Understanding memory transfer performance (CUDA)

Question

auto ts = std::chrono::system_clock::now();

cudaMemcpyAsync((void**)in_dev, in_host, 1000 * size, cudaMemcpyHostToDevice, stream_in);
cudaMemcpyAsync((void**)out_host, out_dev, 1000 * size, cudaMemcpyDeviceToHost, stream_out);

cudaStreamSynchronize(stream_in);
cudaStreamSynchronize(stream_out);

time_data.push_back(std::chrono::system_clock::now() - ts);

This is the results of a benchmark I made for my own educational purposes. Pretty simple, every 'cycle' of the program it launches parallel transfer of data and waits for those operations to be complete before taking a timestamp.

The kernel version adds a simple kernel that operates on every byte of data (also on a different stream). The trend of kernel execution time makes sense to me - my device only has so many SMs/cores and it will start taking longer once I ask for more.

What I don't understand is why the memory transfer only tests start ramping up exponentially at nearly the same data size point as the core limitations. The memory bandwidth for my device is advertised as 600 GB/s. Transferring 10 MB here takes on average ~1.5 milliseconds which isn't what napkin math would suggest given bandwidth. My expectation was that time would be nearly constant around the memory transfer latency, but that doesn't seem to be the case.

To confirm it was not my bootleg time stamp methods I ran the memory only version with NSight Compute and confirmed that going from N=1000 KB to N=10000 KB increased average async transfer time from ~80 us to around ~800 us.

What am I missing about D/H memory transfer performance? Is the key to getting good bandwidth overlapping lots of small transfers rather than large transfers or would that be worse because of limited copy engine bottlenecks?

I ran this benchmark on an RTX 3070 Ti with a pcie4 system.

Robert Crovella · Accepted Answer · 2022-03-09T18:45:28.487

Many CUDA operations can be crudely modeled as an "overhead" and a "duration". The duration is often predictable from the operation characteristics - e.g. the size of the transfer divided by the bandwidth. The "overhead" can be crudely modeled as a fixed quantity - e.g. 5 microseconds.

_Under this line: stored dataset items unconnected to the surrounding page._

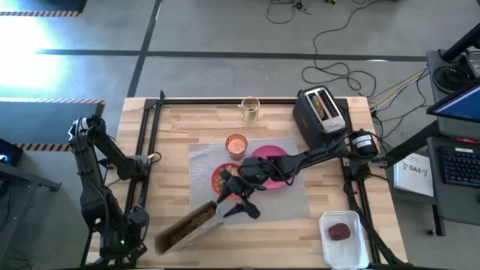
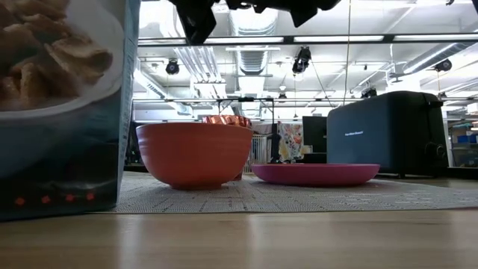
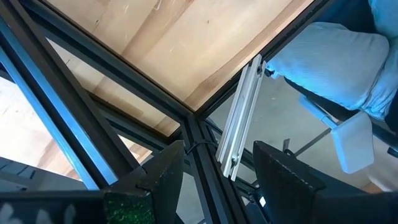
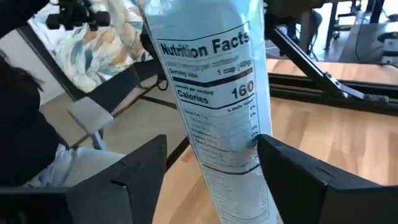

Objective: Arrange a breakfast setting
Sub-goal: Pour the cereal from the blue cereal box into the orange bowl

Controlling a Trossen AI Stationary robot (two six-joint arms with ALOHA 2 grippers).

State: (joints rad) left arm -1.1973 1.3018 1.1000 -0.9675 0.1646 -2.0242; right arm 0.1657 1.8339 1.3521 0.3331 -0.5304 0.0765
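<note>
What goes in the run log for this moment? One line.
right hand: open, astride cereal box, table's front left | left hand: open, parked at left edge | bowl, plate: on placemat

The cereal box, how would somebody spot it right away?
Find the grey placemat in the middle of the wooden table. Off its near left corner the cereal box lies flat, beside the right gripper. It is the only long cardboard carton; everything nearby is round tableware.

Bright, even overhead lighting from ceiling strips [image 2: 328, 39] in the low view. Strong glare patch on the floor [image 1: 30, 71] at upper left of the high view. Soft, short shadows on the worktop [image 1: 180, 127]. Cereal box [image 2: 60, 104] close and blurred; nutrition label [image 4: 217, 93] slightly soft, blue-tinted.
</note>
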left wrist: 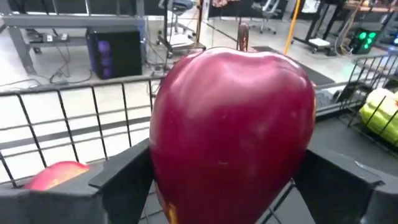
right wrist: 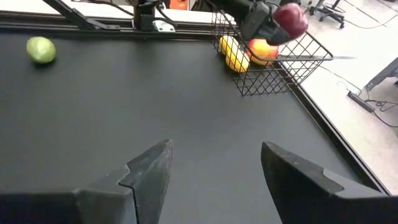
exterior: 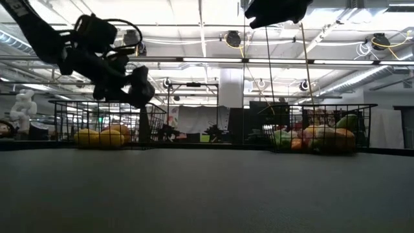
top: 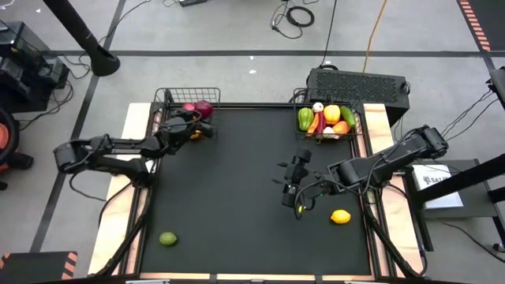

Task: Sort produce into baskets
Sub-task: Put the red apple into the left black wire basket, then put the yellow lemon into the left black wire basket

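Left gripper (top: 199, 118) is clamped on a red apple (left wrist: 233, 130), holding it over the left basket (top: 170, 99) at about 11 o'clock on the mat (top: 237, 197). From the left wrist cam I see the apple filling the gap between both fingers (left wrist: 124, 171), stem up, basket wire right behind it. That basket already has yellow and orange fruit (right wrist: 239, 53) in it.

Right gripper (top: 293, 192) sits around 3 o'clock, just right of mat centre, fingers spread wide with nothing between them; right wrist cam shows only bare mat in the gap.

Right basket (top: 353, 126) at about 1 o'clock holds a pile: green pepper (top: 305, 118), yellow pepper (top: 332, 113), something orange and red, a white piece on top.

Still loose on the mat: a lemon (top: 340, 217) at about 4 o'clock, near the right gripper, and a lime (top: 167, 238) at about 7 o'clock, well apart from both arms.
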Tool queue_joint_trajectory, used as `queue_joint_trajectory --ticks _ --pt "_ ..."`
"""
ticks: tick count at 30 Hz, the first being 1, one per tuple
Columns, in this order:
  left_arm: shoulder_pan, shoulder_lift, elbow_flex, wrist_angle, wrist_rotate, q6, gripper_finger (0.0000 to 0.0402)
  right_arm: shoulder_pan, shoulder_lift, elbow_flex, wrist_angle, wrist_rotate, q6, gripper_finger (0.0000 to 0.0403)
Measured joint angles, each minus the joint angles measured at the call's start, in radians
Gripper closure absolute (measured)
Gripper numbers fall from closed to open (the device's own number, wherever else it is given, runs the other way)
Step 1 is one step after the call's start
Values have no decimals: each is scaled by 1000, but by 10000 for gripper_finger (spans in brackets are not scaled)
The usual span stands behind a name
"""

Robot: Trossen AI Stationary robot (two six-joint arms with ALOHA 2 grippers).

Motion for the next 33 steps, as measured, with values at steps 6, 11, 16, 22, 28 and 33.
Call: queue_joint_trajectory --ticks 6,11,16,22,28,33 --pt "0 69 0 57 -9 -18 14 0 0 0 2 -5 -1 165" --pt "0 75 0 63 -10 -26 7 0 0 0 -35 -5 25 165" --pt "-4 26 0 79 29 -27 6 19 0 0 -185 -5 172 165" --pt "-67 -133 5 97 129 -21 6 78 0 0 -364 -44 428 165" --pt "-140 -270 5 28 212 -18 6 138 0 0 -523 -315 654 158" --pt "-189 -332 5 -41 260 13 6 231 19 0 -717 -455 728 124"
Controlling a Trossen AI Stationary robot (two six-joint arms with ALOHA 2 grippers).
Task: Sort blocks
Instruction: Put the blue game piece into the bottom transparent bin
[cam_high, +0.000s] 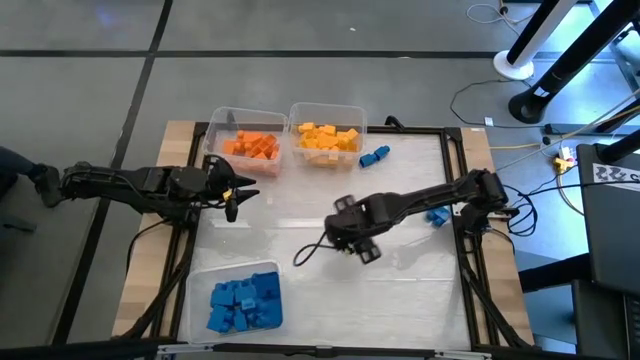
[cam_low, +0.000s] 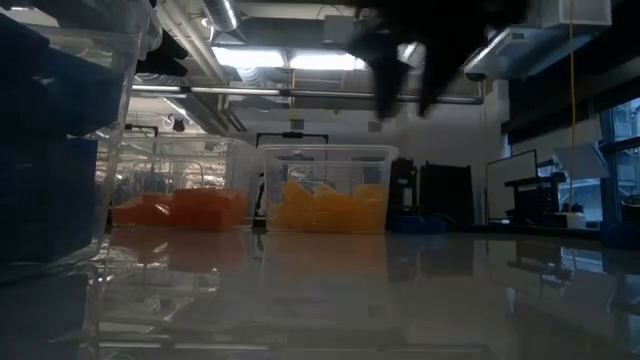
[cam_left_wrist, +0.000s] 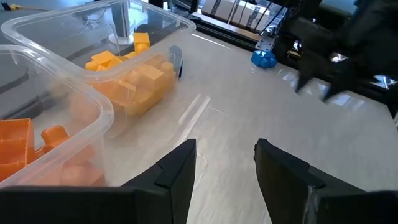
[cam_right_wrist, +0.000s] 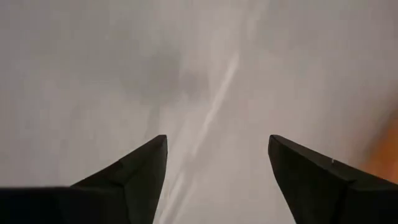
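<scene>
Blocks unlabelled; right hand open, left hand open.

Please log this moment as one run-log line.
left gripper: open, empty, beside orange bin | right gripper: open, empty, mid-table | loose blue blocks: two spots outside bins

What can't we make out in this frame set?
- Loose blue blocks: exact count, too small in the high view; the right arm partly covers one.
- Blue bin: cut off by the low view's edge.
- Right gripper: its wrist view shows only blurred bare table.
</scene>
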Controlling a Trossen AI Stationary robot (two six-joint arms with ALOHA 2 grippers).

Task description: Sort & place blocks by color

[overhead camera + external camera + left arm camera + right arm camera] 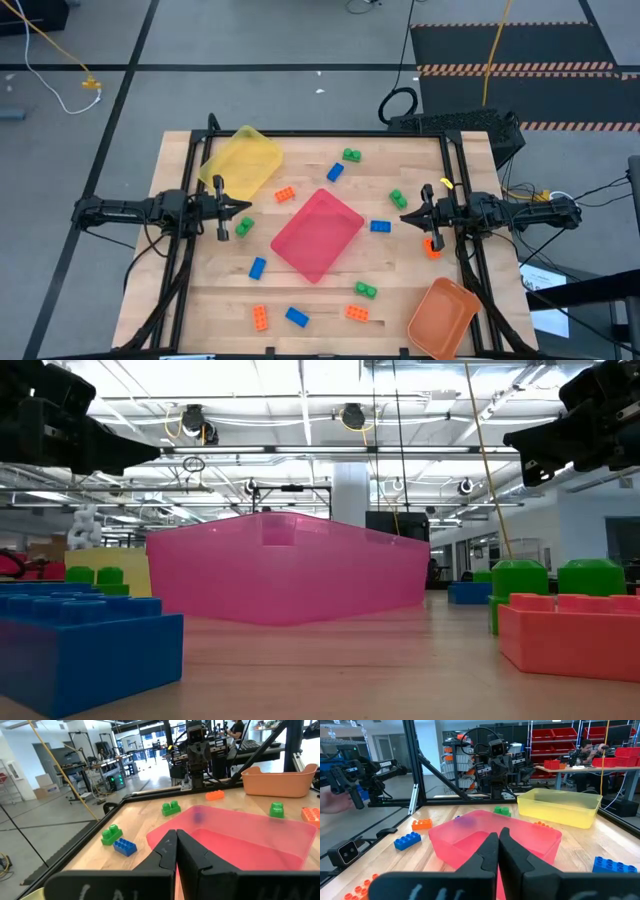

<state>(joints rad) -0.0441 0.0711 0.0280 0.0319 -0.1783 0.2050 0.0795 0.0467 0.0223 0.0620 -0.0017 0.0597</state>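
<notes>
Small studded blocks in orange, green and blue lie scattered on the wooden table around the pink tray [318, 233]. Among them are a green one [243, 227] beside my left gripper, a blue one [380, 226] and a green one [398, 199] near my right gripper, and an orange one [432, 247] under the right arm. My left gripper [248, 208] [175, 832] hovers shut at the table's left, pointing at the pink tray [240, 835]. My right gripper [403, 218] [498, 834] hovers shut at the table's right, facing the same tray [470, 837]. Neither holds anything.
The yellow tray [243, 160] stands at the far left and the orange tray [443, 315] at the near right corner. More blocks lie along the near edge: orange [260, 317], blue [297, 317], orange [357, 313], green [366, 290]. Black frame rails run along the table's sides.
</notes>
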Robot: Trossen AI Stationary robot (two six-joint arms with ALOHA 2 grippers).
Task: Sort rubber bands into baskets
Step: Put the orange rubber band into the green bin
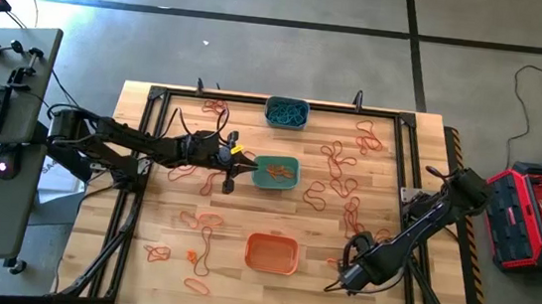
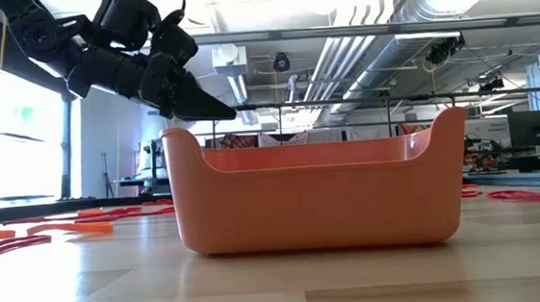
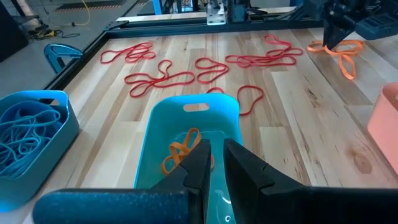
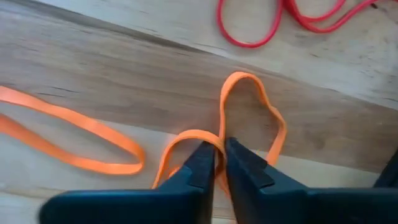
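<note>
Three baskets stand in a row down the table's middle: grey-blue (image 1: 286, 112) with blue bands at the far edge, teal-green (image 1: 276, 172) with orange bands (image 3: 179, 151) in it, and orange (image 1: 272, 253) nearest. My left gripper (image 3: 216, 148) is shut, above the teal-green basket's left end. In the low view (image 2: 210, 105) nothing hangs from it. My right gripper (image 4: 219, 148) is low over the table, right of the orange basket (image 1: 343, 277), shut on an orange rubber band (image 4: 252, 106). My right gripper pinches the orange band between its two fingertips where the strand bends back on itself (image 4: 217, 138). The fingers come from above, slanting down. The band's loop (image 4: 273, 118) lies slack and flat on the wood beyond the fingertips.
Red bands (image 1: 344, 169) lie scattered over the table's far right part, and orange and red ones (image 1: 207, 221) over the near left. Another orange band (image 4: 68, 140) lies beside the held one. A black frame rail (image 1: 410, 155) runs round the work area.
</note>
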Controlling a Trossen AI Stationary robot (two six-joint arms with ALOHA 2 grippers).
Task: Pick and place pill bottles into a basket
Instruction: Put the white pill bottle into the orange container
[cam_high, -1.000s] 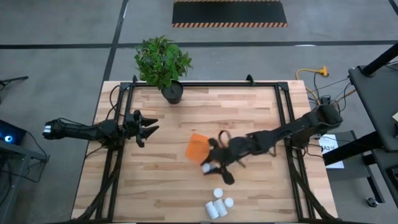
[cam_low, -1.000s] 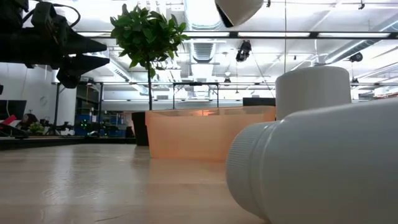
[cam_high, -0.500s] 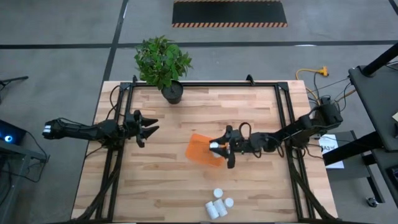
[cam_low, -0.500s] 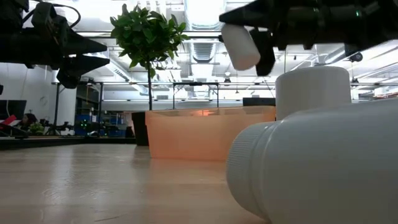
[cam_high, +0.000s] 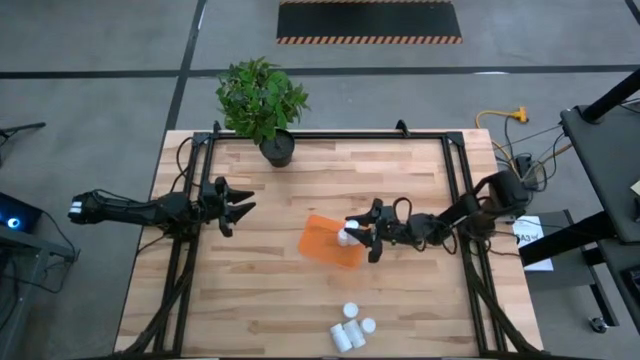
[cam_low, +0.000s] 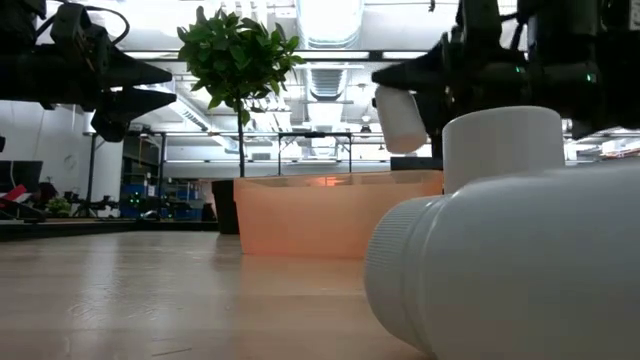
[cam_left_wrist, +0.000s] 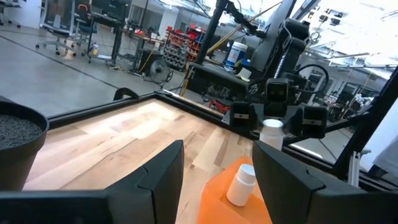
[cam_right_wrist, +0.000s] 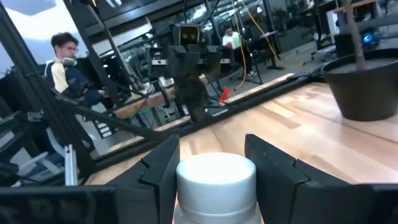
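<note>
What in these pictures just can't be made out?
- Basket contents: the right gripper and its held bottle cover part from above; the low view shows only its wall.
- Bottles waiting near the table's front edge: too small and bunched to count from above; one fills the low view.
- Held bottle's body: cut off by the right wrist view's bottom edge.

Your right tool (cam_high: 360, 238) has swung up from the open wooden table (cam_high: 300, 300) in front of the small translucent orange plastic basket (cam_high: 322, 240) — a second ago it sat low and stretched out beside the basket's near corner, and now it hovers over the basket's right edge. The small white cylindrical pill bottle (cam_high: 345, 236) clamped between its fingers has travelled with it — from beside the basket to above its rim. In the low view that bottle (cam_low: 400, 118) has moved from the top edge of the picture down to just above the basket (cam_low: 330, 215), with the dark arm now filling the upper right.
</note>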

You graph consists of several measurements:

The "overhead" associated with initiating a transfer or "cycle". CUDA async ops generally have a minimum duration on the order of 5-50 microseconds. This is indicated in the "flat" left hand side of the blue curve. A "cycle" here represents two transfers, plus, in the case of the "kernel" version, the kernel launch overhead. The combination of these "overhead" numbers, represents the y-intercept of the blue and orange curves. The distance from the blue curve to the orange curve represents the addition of the kernel ops (which you haven't shown). On the left hand side of the curve, the operation sizes are so small that the contribution from the "duration" portion is small compared to the "overhead" constribution. This explains the approximate flatness of the curves on the left hand side.
The "duration" of operations. On the right hand side of the curves, the approximately linear region corresponds to the "duration" contribution as it becomes large and dwarfs the "overhead" cost. The slope of the blue curve should correspond to the PCIE transfer bandwidth. For a Gen4 system that should be approximately 20-24GB/s per direction (it has no connection to the 600GB/s of GPU memory bandwidth - it is limited by the PCIE bus.) The slope of the orange curve is also related to PCIE bandwidth, as this is the dominant contributor to the overall operation.
The "kernel" contribution. The distance between the blue and orange curves represent the contribution of the kernel ops, over/above just the PCIE data transfers.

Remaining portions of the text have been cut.